Press "Enter" to skip to content

3.1. Vision et traitement d’images

Le domaine de la vision par ordinateur s’intéresse à la compréhension des contenus visuels, tels que les images et séquences vidéo issues de supports divers: caméras embarquées dans les téléphones, robots ou voitures intelligentes, contenus multimédias (films et journaux télévisés), documents numériques, imagerie médicale etc. Les problèmes étudiés sont divers, allant de la simple classification d’images et de la reconnaissance d’objets, de gestes et d’activités humaines, à la prédiction structurée et la compréhension détaillée d’une scène : identification de l’ensemble des acteurs d’une scène, estimation de leur posture, des relations entre les acteurs et éventuellement les objets de la scène, labellisation de l’ensemble des éléments de la scène; pour certaines applications, la reconstruction d’un modèle 3D de la scène est nécessaire.

Le verrou scientifique principal est le fossé sémantique entre, d’un côté, le signal d’entrée, dit de bas niveau, et de l’autre côté, la prédiction sémantique, par exemple la classe d’objets à reconnaître. Mathématiquement, cela se caractérise par des espaces de grandes dimensions dans lesquels sont plongées les images, et par les problèmes d’estimation sous-jacents. À titre d’exemple on peut citer l’estimation des coordonnées des articulations des personnes dans une image pour une application d’interaction homme-machine.

Dans ce contexte, les méthodologies dominantes ont traditionnellement été la géométrie, le traitement de signal et l’apprentissage automatique. Les approches procèdent en combinant une modélisation* explicite de certains phénomènes, et l’apprentissage à partir de données* d’autres parties du modèle. En revanche, ce compromis a été récemment modifié en faveur de l’apprentissage. L’apprentissage à partir de grandes masses de données a été une force motrice majeure de l’évolution du domaine depuis quelques années, et également d’autres domaines tels que la reconnaissance de la parole et le traitement automatique des langues, avec un impact important à la fois sur le monde académique et sur le monde industriel. Les méthodes de type apprentissage profond* se sont établies comme méthodes de référence pour un grand nombre de problèmes en gagnant les plus prestigieuses compétitions scientifiques, l’événement clé étant la victoire de la campagne “ImageNet 2012” par l’équipe de Geoffrey Hinton** de l’Université de Toronto.

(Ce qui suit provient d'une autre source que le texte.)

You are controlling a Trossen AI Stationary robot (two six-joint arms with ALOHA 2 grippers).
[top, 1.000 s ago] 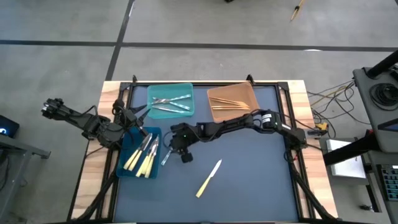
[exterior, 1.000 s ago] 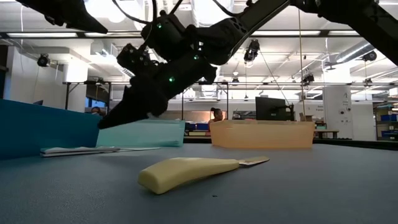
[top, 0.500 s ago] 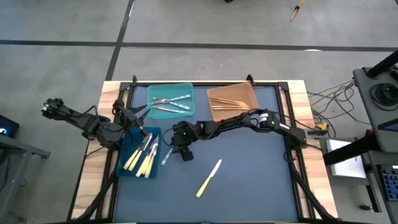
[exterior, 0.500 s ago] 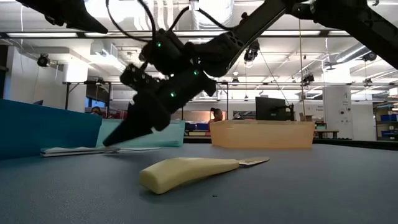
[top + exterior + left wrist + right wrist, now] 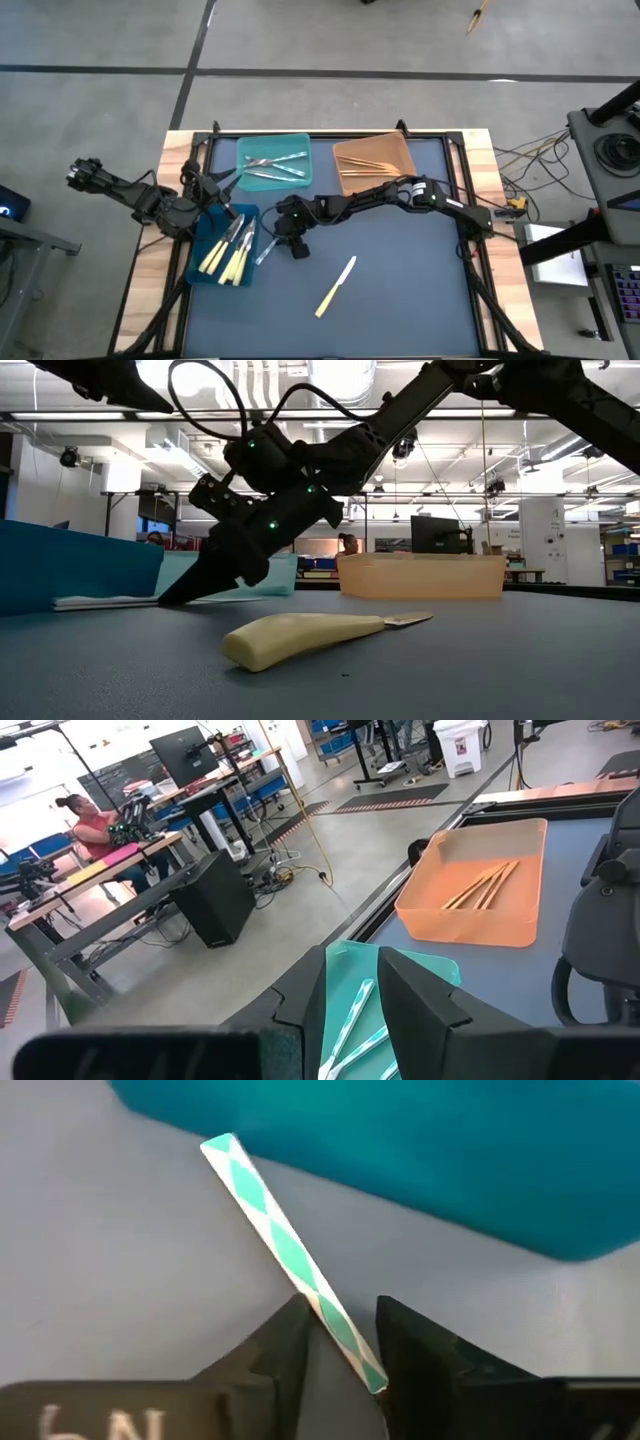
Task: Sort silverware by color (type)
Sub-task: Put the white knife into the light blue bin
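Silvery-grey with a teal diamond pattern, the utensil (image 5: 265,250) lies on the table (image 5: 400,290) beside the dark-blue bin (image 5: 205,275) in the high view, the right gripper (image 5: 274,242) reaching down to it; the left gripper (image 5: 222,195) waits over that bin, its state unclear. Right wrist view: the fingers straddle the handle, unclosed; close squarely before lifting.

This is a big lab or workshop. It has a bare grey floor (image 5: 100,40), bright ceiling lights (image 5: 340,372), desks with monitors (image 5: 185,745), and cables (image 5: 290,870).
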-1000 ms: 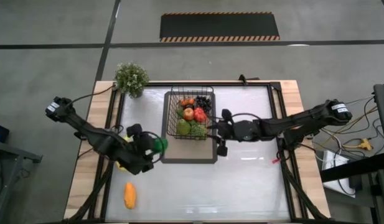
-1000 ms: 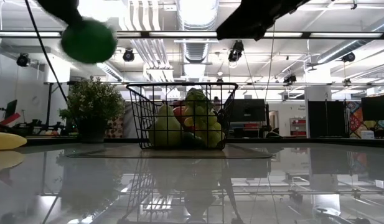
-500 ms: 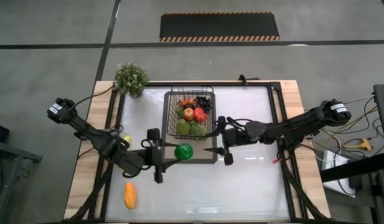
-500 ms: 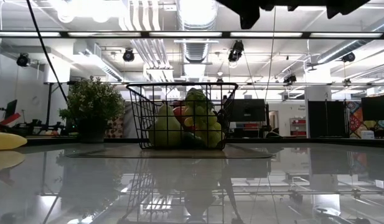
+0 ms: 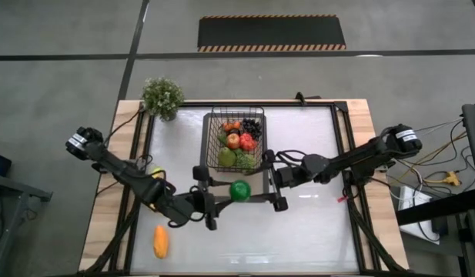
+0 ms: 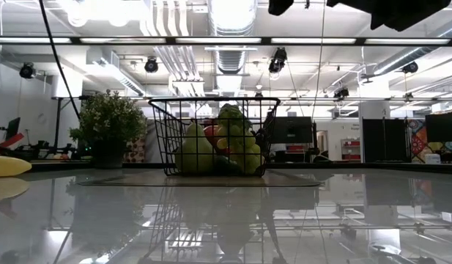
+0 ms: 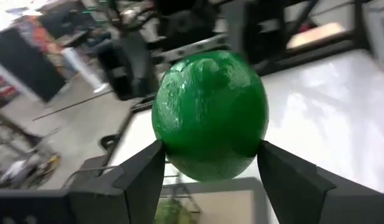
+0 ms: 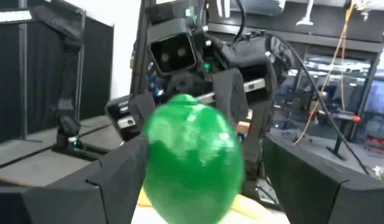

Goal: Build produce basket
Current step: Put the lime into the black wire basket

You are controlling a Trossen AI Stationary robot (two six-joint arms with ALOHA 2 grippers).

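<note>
Green lime [image 5: 239, 191] pinched in my left hand [image 5: 235, 191], right hand [image 5: 262, 187] spread; basket [image 5: 212, 142] mostly filled, orange piece [image 5: 161, 241] left on the table [image 5: 314, 231].

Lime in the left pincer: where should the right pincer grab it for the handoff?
Across the lime's bare middle, coming from the right, opposite the left pincer. Left fingers already clamp two sides; the right pincer stands open facing it.
</note>
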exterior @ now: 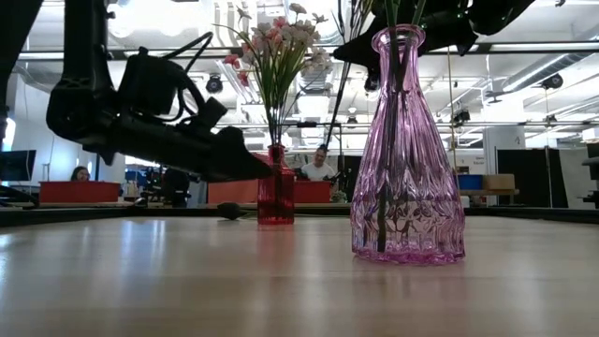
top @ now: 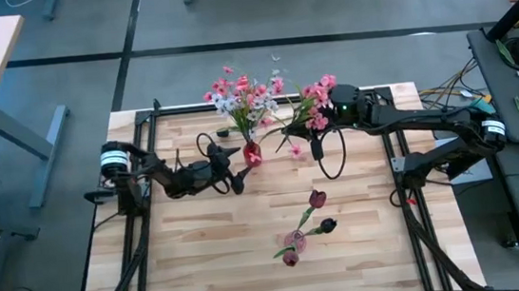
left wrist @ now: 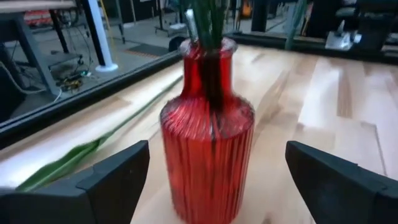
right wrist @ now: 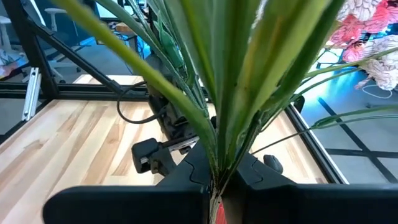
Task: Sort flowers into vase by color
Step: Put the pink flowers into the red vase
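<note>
Flowers [right wrist: 230,81] in right end effector [right wrist: 217,186], clamped.

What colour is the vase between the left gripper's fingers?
Red, ribbed glass vase; clearest in the left wrist view.

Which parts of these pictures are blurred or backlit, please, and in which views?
Low view: the left arm is a dark silhouette against bright ceiling lights, while the pink glass vase shows glints. Left wrist view: the red vase is soft, its own fingers blurred. Right wrist view: the green stems fill the frame, blurred from closeness.
</note>
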`<act>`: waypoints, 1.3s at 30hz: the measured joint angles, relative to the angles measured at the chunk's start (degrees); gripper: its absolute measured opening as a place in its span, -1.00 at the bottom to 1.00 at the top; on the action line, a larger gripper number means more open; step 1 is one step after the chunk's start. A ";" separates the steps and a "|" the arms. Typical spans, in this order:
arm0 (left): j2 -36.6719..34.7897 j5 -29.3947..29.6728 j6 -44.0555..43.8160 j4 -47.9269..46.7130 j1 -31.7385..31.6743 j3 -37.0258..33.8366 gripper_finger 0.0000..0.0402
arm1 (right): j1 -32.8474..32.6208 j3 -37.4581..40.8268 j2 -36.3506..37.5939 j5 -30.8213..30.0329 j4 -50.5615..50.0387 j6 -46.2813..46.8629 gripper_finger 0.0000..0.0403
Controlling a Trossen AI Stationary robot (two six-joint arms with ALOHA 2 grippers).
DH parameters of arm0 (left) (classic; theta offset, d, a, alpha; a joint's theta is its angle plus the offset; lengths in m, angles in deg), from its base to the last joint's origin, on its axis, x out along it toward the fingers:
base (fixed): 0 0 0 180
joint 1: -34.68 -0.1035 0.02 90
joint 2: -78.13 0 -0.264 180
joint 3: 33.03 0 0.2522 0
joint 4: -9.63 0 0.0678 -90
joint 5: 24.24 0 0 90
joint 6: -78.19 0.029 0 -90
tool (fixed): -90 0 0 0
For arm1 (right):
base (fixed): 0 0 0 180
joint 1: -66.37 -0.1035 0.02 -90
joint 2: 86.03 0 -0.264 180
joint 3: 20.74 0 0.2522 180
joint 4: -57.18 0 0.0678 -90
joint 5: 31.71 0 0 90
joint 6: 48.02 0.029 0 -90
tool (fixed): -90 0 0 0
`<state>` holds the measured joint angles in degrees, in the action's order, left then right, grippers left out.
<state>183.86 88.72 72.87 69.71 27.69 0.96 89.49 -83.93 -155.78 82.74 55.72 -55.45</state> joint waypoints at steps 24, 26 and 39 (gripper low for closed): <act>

Conceptuellement, ces modèles permettent d’apprendre, de manière conjointe, une représentation hiérarchique d’un objet ou d’une action, et le modèle de prédiction servant à sa reconnaissance.

La conception “manuelle” de traits caractéristiques (descripteurs nécessaires pour l’identification des objets) par un expert, chercheur ou ingénieur, a été réduite à un rôle minimal par rapport aux méthodes traditionnelles d’apprentissage. L’intervention du spécialiste a basculé de la conception des caractéristiques vers le choix du biais inductif du modèle d’apprentissage, par exemple l’architecture d’un réseau de neurones profond*.

Suite au succès de l’apprentissage automatique, une certaine convergence de modèles a eu lieu entre les domaines de la vision par ordinateur, le traitement de la parole et le traitement des langues. Les communautés se sont rapprochées, ce dont témoigne un partage de concepts, de modèles, d’algorithmes et même des applications impliquant plusieurs domaines, tels que les systèmes de question-réponse visuels. D’autres liens ont été tissés avec les neurosciences, dont certains résultats ont trouvé une place importante dans le domaine de la vision. À titre d’exemple on peut citer la notion de modèle d’attention, permettant à un modèle (neuronal) de porter une attention particulière à une partie spécifique des données, qui a été déterminée, par le modèle, comme pertinente par rapport à la tâche en question.

Les recherches des dernières années ont démontré la capacité des réseaux de neurones profonds à apprendre des modèles complexes et efficaces à partir de grandes masses de données. Pour certaines applications, telles que la détection et la reconnaissance d’objets et l’estimation de la posture articulée des humains, le succès est indéniable, avec des transferts technologiques mis en place par les grands groupes industriels. Pour d’autres applications, il a été démontré que le succès de cette méthodologie n’est pas forcément dû à une capacité acquise de raisonner, mais plutôt dû à l’exploitation statistique de certaines régu- larités et de biais inhérents aux jeux de données, ce qui représente un frein important à leur capacité de généralisation. L’avenir du domaine portera sans doute sur une augmentation des capacités de raisonnement de haut niveau et sur l’intégration de notions de causalité.

** Imagenet classification with deep convolutional neural networks. Alex Krizhevsky, Ilya Sutske- ver et Geoffrey Hinton. Dans Neural Information Processing Systems (NIPS), pp. 1097-1105. 2012.